AKLINDAN GEÇENLER KALBİNE SIĞMIYOR

AKLINDAN GEÇENLER KALBİNE SIĞMIYOR | Terapist Ali Bayguen

Bazen öyle anlar olur ki, kafanın içi bir meydan savaşı gibi… Düşünceler birbirine çarpar, çatışır, yarışır. Birini susturursun, diğeri bağırmaya başlar. O kadar çok şey geçer ki aklından, hangisine kulak vereceğini bilemezsin. Ama işin garibi; o düşünceler, kalbine uğrayamıyor bile. Çünkü kalbinin kapısı tıklım tıklım dolu.

Kimi zaman geçmişin yükü, kimi zaman geleceğin kaygısı… Bir de araya sıkışan o içini kemiren hisler… Sevgi desen, korku desen, özlem, pişmanlık, umut… Kalbin her şeyi taşıyamıyor işte. Taşanı gözlerine düşüyor bazen, bazen satırlara, bazen suskunluğa.

Peki neden duygular sığmaz kalbine?

Belki de hissettiğin her şeyi aynı anda hissetmeye çalıştığın içindir. Belki de bastırdıkça büyüyen duygular yüzünden… Ya da her şeyden çok, konuşamadığın için. Çünkü bazı düşünceler, ancak dile geldikçe hafifler. Kalbin değil, kelimelerin taşıması gerekir onları.

Ama itiraf edelim: Her düşünce söylenmeye uygun değil. Her his, paylaşmaya cesaret edilebilecek kadar yumuşak değil. Kimi içinde kalmalı, kimi zamanla eriyip gitmeli. Ve bazıları… sadece yazıya dönüşüp, orada sonsuzluğa karışmalı.

İçine sığmayan ne varsa, belki de bir kâğıda sığar. Bir kelimeye, bir satıra, bir nefese… Çünkü insan, en çok söyleyemediklerinde ağırlaşır. Ve ne zaman ki yazıya döker kendini, o zaman biraz hafifler.
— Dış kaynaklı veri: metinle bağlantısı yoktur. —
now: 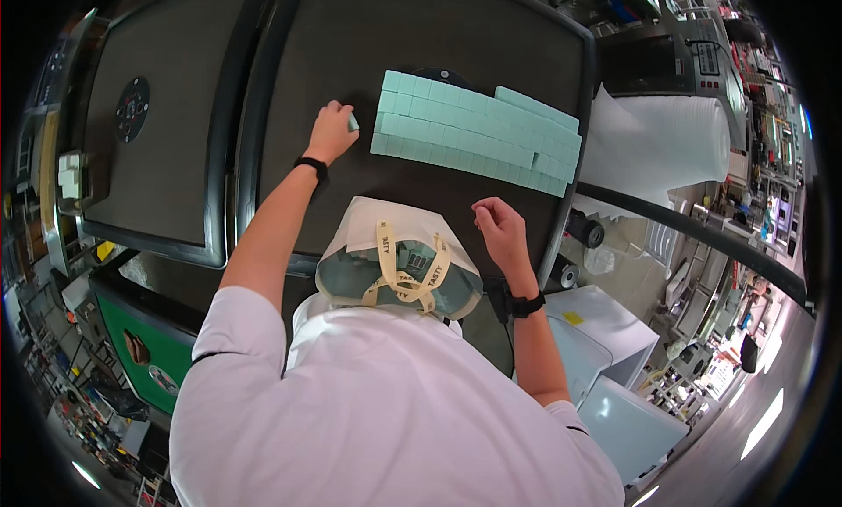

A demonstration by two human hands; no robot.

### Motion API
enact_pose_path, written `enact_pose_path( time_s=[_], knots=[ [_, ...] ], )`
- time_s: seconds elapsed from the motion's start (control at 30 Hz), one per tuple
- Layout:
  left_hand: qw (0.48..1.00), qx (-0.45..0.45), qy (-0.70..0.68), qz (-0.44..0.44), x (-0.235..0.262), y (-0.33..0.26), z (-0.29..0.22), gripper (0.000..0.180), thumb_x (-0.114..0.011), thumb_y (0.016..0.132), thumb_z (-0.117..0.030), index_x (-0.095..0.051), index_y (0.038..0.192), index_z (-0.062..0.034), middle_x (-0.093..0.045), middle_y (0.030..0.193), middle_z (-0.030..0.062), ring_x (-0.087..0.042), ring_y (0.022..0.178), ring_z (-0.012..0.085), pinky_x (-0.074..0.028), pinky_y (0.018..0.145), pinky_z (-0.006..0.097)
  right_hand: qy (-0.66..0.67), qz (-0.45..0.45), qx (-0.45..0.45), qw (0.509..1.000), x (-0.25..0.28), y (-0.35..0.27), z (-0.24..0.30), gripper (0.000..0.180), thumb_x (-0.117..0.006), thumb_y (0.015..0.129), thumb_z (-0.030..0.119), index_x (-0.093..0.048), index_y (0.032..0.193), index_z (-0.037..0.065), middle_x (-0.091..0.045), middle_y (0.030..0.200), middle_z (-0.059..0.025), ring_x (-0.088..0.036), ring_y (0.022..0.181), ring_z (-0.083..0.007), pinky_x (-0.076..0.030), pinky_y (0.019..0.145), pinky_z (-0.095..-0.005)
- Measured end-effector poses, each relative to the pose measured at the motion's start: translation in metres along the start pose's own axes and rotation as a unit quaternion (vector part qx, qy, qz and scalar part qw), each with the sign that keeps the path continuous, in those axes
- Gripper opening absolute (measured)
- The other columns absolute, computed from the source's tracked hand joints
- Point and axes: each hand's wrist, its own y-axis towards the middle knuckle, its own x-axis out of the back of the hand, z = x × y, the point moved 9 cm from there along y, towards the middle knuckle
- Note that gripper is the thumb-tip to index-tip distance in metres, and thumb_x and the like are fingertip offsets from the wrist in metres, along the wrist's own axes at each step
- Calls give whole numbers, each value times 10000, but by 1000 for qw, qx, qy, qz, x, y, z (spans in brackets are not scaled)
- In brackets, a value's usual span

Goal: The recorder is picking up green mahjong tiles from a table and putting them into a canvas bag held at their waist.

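Observation:
Mint-green mahjong tiles [474,125] lie packed side by side in several rows on the dark tabletop [324,60]. One short row sits along their far right edge, and a small dark gap shows among the tiles near the right end. My left hand [332,133], left of the block, is closed on a single mahjong tile [353,122]. Nearer to me on the right, my right hand [503,230] hovers with its fingers curled; whatever they may hold is hidden. Between my arms, against my body, an open bag [395,217] with printed ribbon handles contains several tiles [416,260].
A second dark-topped table [175,86] adjoins on the left. To the right stand a large white wrap roll [675,139] and a grey machine [671,58]. A green panel [145,336] is at lower left, and a white cabinet [605,336] at lower right.

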Motion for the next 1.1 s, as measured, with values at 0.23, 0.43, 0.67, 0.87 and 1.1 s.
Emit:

Aklının Kalbine Zıt Duruşu 

Gecenin Canını Yakışı                   

Hepsinin tek bir anlamı var “Yalnızlık”


Bazı geceler sessizlik daha bir derin olur. Rüzgâr bile içinden geçer insanın. Düşünceler akar durur; kimi zaman hızlı, kimi zaman yavaş ama hep delip geçer. Aklın başka söyler, kalbin başka duyar. Sanki aynı bedende iki ayrı dünya yaşıyordur da birbirine dokunmaz, birbirine küstür.

Aklın mantığıyla direnmeye çalışırsın.

“Geçer” dersin, “böylesi daha iyi” dersin, hatta bazen “hak ettiğim bu” bile dersin. Ama kalbin… Kalbin o kadar kolay kabullenmez. Bir bakışın eksikliğini hisseder, bir sesin yokluğunda burkulur. Ve en çok da suskunlukta çırpınır. Çünkü susmak, yalnızlığın en çığlık hali olur gecelerde.

Çoğu zaman gece canını yakar kavurur

Sadece senin değil. Pencereden baktığında o boş sokaklar, yanmayan lambalar, uykusuz yıldızlar… Hepsi senin yalnızlığına tanıklık eder. O saatlerde her şey daha gerçek gelir, daha çıplak, daha içten. Çünkü gece, insanın en savunmasız hâlidir. Aklın sustuğu, kalbin konuştuğu zaman dilimidir.

Ve işte o zıtlıkta, o karanlıkta, o sessizlikte bir hakikat belirir:

Yalnızlık !

Ne tam bir boşluk, ne de dolu dolu bir varlık… Yalnızlık, bir his değil sadece, bir hâl. Kalabalıklar içinde bile seni bulur. Çünkü bazen yalnızlık, bir yokluk değil, bir fazlalıktır. Fazla düşünce, fazla his, fazla sessizlik…

Belki de en çok bu yüzden yoruluyorsun.

Çünkü aklın hep güçlü kalmaya çalışıyor, kalbin hep bir yerlerde kayboluyor. Ve geceler… Geceler hepsini bir araya getiriyor. Sığınacak tek yer, kendin oluyorsun.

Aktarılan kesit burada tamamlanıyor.